0

The bootstrap estimates bias by applying the "plug-in" principle to $$E(\hat{\theta}_n) - \theta$$ I got this knowledge from p.124 of Efron, Tibshirani, 1994.
equation(10.1) $\text{bias}_F=E_F[s(\mathbf{x})] -t(F)$ and equation(10.2) $\text{bias}_\hat{F} = E_\hat{F}[s(\mathbf{x}^*)] - t(\hat{F})$

the "plug-in" of the first term has definitive meaning, since $\hat\theta_n$ is a prescribed statistics on the sample. We simply need to take the expectation of it with respect to the empirical distribution.

the "plug-in" of the second term however is rather confusing. Since there are an infinite number of ways to write a given distribution parameter as a functional of the distribution.

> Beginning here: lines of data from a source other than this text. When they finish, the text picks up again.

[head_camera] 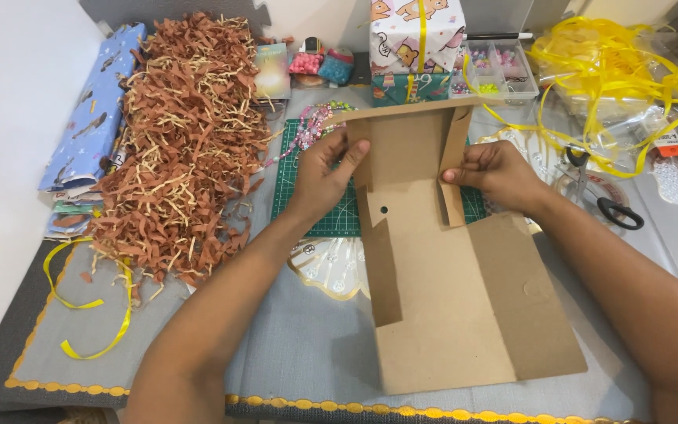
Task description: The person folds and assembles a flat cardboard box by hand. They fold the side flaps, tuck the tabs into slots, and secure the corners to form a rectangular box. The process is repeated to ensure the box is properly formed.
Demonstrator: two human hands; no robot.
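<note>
Folding up the far end of the flat cardboard box (441, 290) at the tabletop's middle, your left hand (325, 177) and right hand (496, 174) each pinch a side flap; next, likely tuck both flaps inward squarely.

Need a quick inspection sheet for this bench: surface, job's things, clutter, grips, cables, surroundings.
Surface: grey table mat with gold scalloped trim; green cutting mat lies on it.
Job's things: flat brown cardboard box blank, far panel raised, side flaps partly folded.
Clutter: brown paper shred pile, loose yellow ribbon, tangled yellow ribbon heap, scissors, bead strand, clear bead organiser, wrapped gift box, blue patterned wrapping paper roll.
Grips: left hand pinches the left flap; right hand pinches the right flap.
Cables: nothing seen.
Surroundings: white wall on the left.
</note>
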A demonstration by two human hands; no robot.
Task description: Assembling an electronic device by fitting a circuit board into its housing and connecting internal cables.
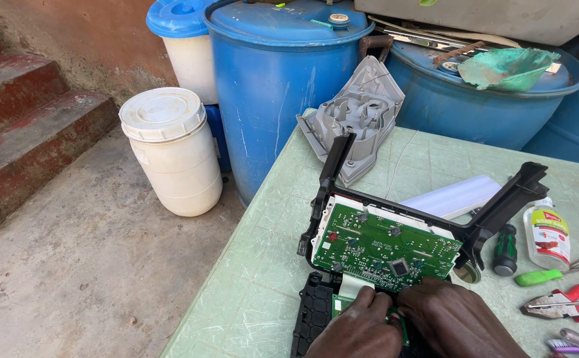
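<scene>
A green circuit board (382, 245) sits in a black plastic frame (501, 205) on the pale green table (256, 278). Below it lies a second, smaller green board (344, 302) on a black housing (313, 311), joined to the large board by a white flat ribbon (354, 284). My left hand (359, 328) and my right hand (452, 318) rest side by side at the bottom edge, fingertips pressing on the smaller board where the ribbon meets it. Neither hand lifts anything.
A grey plastic cover (359, 116) leans at the table's far edge. At the right lie a white panel (458, 195), a stubby screwdriver (505, 250), a small bottle (546, 232), red pliers (568, 301). Blue drums (276, 86), a white tub (173, 149) and steps (24, 126) stand left.
</scene>
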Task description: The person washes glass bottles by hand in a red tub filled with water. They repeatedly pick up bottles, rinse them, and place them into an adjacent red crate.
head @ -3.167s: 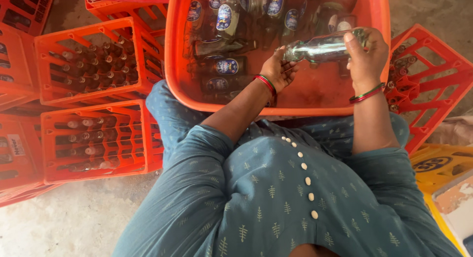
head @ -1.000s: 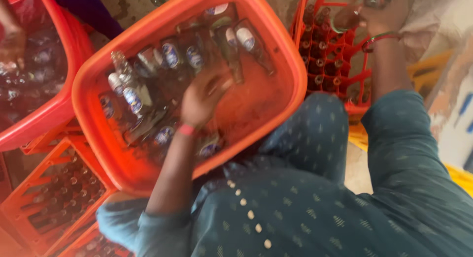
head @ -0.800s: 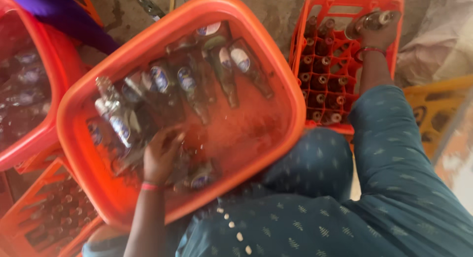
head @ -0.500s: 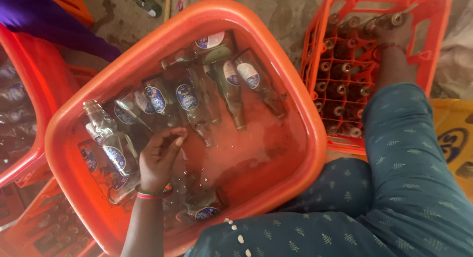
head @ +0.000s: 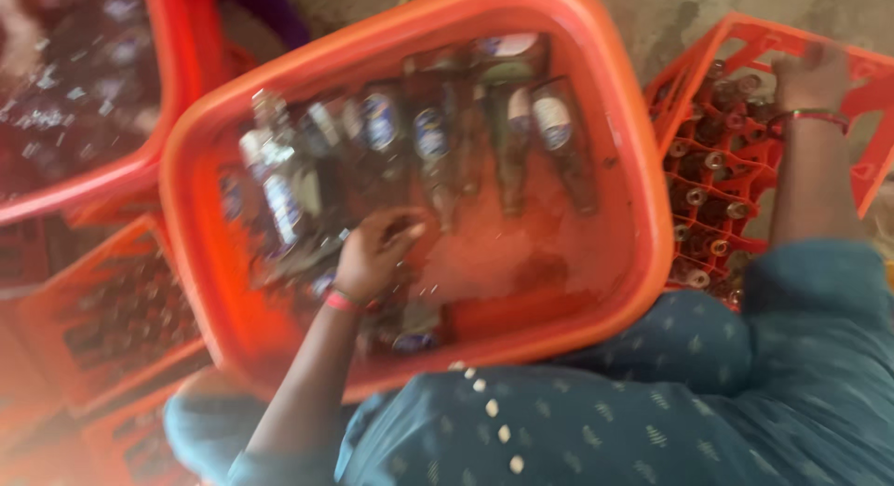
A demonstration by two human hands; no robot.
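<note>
A large orange plastic tub (head: 643, 216) sits in front of my lap, holding water and several glass bottles (head: 507, 132) with pale labels. My left hand (head: 372, 253), a red bangle at its wrist, reaches down among the bottles at the near left of the tub. Its fingers are bent, and blur hides whether they grip one. My right hand (head: 808, 76) rests knuckles-up over the far row of an orange bottle crate (head: 871, 76) to the right of the tub. Whatever is under its fingers is hidden.
The crate's cells hold several upright bottles (head: 708, 160). A second orange tub (head: 140, 169) of bottles stands at the far left, and more orange crates (head: 102, 309) lie at the near left. Bare concrete floor (head: 670, 11) shows beyond the tub.
My right hand has carried a bottle from above the tub over to the right crate and lowered onto it. My left hand has gone down into the tub among the bottles.
</note>
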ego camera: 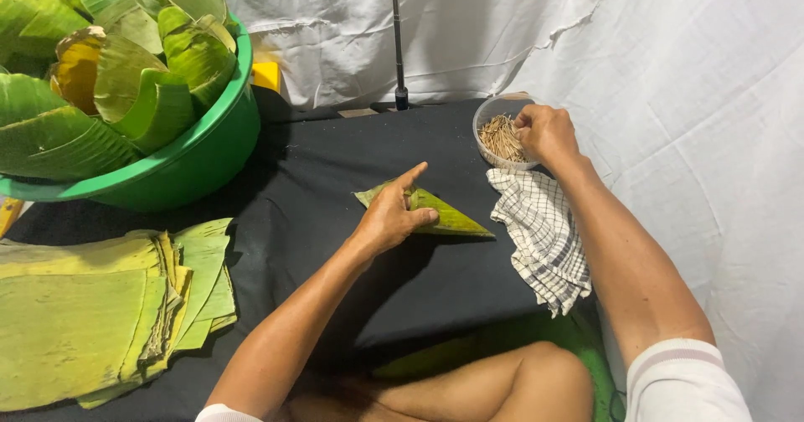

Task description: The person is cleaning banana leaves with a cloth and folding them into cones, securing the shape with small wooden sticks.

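Observation:
A folded green leaf packet (pixel 444 215), triangular, lies on the black cloth (pixel 318 187). My left hand (pixel 392 214) presses down on it, thumb on the fold and index finger stretched out. My right hand (pixel 544 131) reaches into a clear round tub (pixel 490 114) of thin wooden sticks (pixel 501 139) at the back right, fingers pinched among the sticks; whether it grips one I cannot tell.
A big green basin (pixel 201 150) full of curled banana leaves sits at the back left. A stack of flat cut leaves (pixel 92 313) lies at the front left. A checked cloth (pixel 543 236) lies right of the packet. A thin black pole (pixel 397 37) stands behind, before white sheets.

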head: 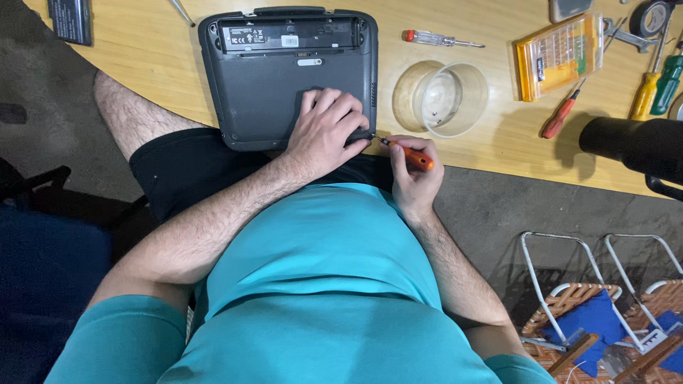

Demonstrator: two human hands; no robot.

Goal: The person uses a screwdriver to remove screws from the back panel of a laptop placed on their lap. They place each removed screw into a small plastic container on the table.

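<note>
A dark grey laptop [270,78] lies bottom side up on the wooden table [156,57], its near edge over the table's rim. My left hand [326,131] rests flat on its near right corner, fingers spread, pressing it down. My right hand [416,178] grips a small orange-handled screwdriver [413,156], whose tip points left at the laptop's near right corner, just beside my left fingertips.
A clear plastic bowl [441,98] stands right of the laptop. Behind it lies a red-handled screwdriver [441,40]. A yellow bit case [560,55], more screwdrivers [658,89] and a black cylinder [633,144] sit at right. Wicker chairs [590,306] stand on the floor.
</note>
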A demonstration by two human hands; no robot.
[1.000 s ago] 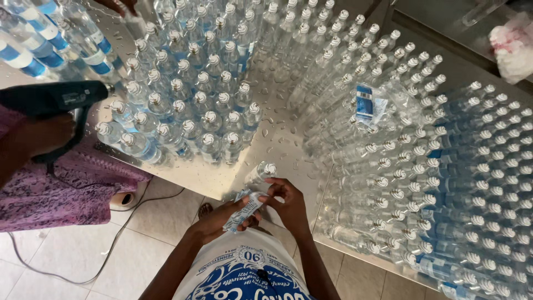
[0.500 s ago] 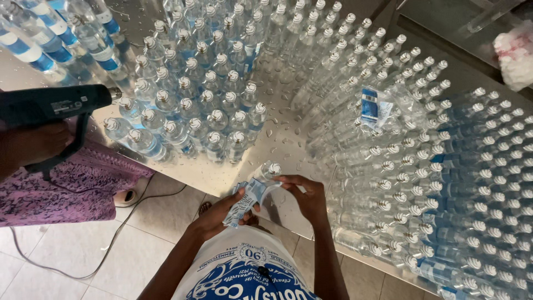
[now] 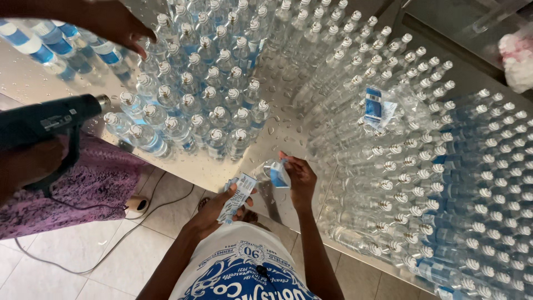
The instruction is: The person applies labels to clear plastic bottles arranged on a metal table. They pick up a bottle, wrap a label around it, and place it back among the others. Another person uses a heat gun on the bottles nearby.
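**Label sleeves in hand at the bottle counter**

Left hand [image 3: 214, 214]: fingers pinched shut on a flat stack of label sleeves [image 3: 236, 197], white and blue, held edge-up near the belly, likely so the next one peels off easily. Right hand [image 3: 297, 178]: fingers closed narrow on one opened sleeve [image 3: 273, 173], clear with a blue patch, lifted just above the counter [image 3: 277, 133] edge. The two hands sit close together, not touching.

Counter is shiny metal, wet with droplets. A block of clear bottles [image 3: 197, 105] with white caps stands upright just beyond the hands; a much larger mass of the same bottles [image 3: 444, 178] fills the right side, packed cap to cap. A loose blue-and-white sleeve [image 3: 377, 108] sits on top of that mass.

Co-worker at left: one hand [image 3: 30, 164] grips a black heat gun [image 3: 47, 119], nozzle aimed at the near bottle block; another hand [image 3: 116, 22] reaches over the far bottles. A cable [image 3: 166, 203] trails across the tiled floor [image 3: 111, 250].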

For example, take $\theta$ to be the decay rate parameter of the exponential distribution, thus $f(X) = \theta e^{-\theta X}$, and one could get $\theta = 1/E(X)$ as well as $\theta = 1/\sqrt{D^2(X)}$, these are different functionals of $f(X)$ and would lead to different plug-in estimate of $\theta$ on finite sample.

This might be a naive question but I hope I've clarified my confusion.


Since I didn't get an answer after half a year, I though maybe I mis-stated the question, So I'll restate it: What's the definition of a "parameter" as repeatedly used in Efron's book? Is it a functional by definition? Or is there a standardized way to write every "parameter" as a functional? Can you give some more examples of a "parameter" (other than the "mean" and "variance")?

Quoted from page 124 of "A introduction to the bootstrap":

... . We want to estimate a real-valued parameter $\theta = t(F)$. For now we will take the estimator to be any statistic $\hat{\theta}=s(x)$

1 Answers1

0

This is best explained using the figure from the Second Thoughts on the Bootstrap paper by Bradley Efron.

enter image description here

In real world, there is a distribution $P$ (denoted as $F$ in the book), where the data $\mathbf{x}$ comes from the distribution. We also have the estimator $t$, using it we can obtain population parameter $\theta = t(P)$. We also can use statistic $s$ to estimate $\theta$ from the sample obtaining $\hat{\theta} = s(\mathbf{x})$.

In bootstrap world, we obtain a sample $\mathbf{x}^*$ from bootstrap distribution $\hat{P}$, we can as well obtain the population estimate of the bootstrap distribution $t(\hat{P})$, or sample statistic from the bootstrap sample $s(\mathbf{x}^*)$.

The plug-in principle means that you substitute the distribution $P$ with bootstrap distribution $\hat{P}$, and sample $\mathbf{x}$ with bootstrap sample $\mathbf{x}^*$. We are allowed to do this because bootstrap imitates sampling $\mathbf{x}$ from $P$, by applying equivalent sampling procedure to sample $\mathbf{x}^*$ from $\hat{P}$.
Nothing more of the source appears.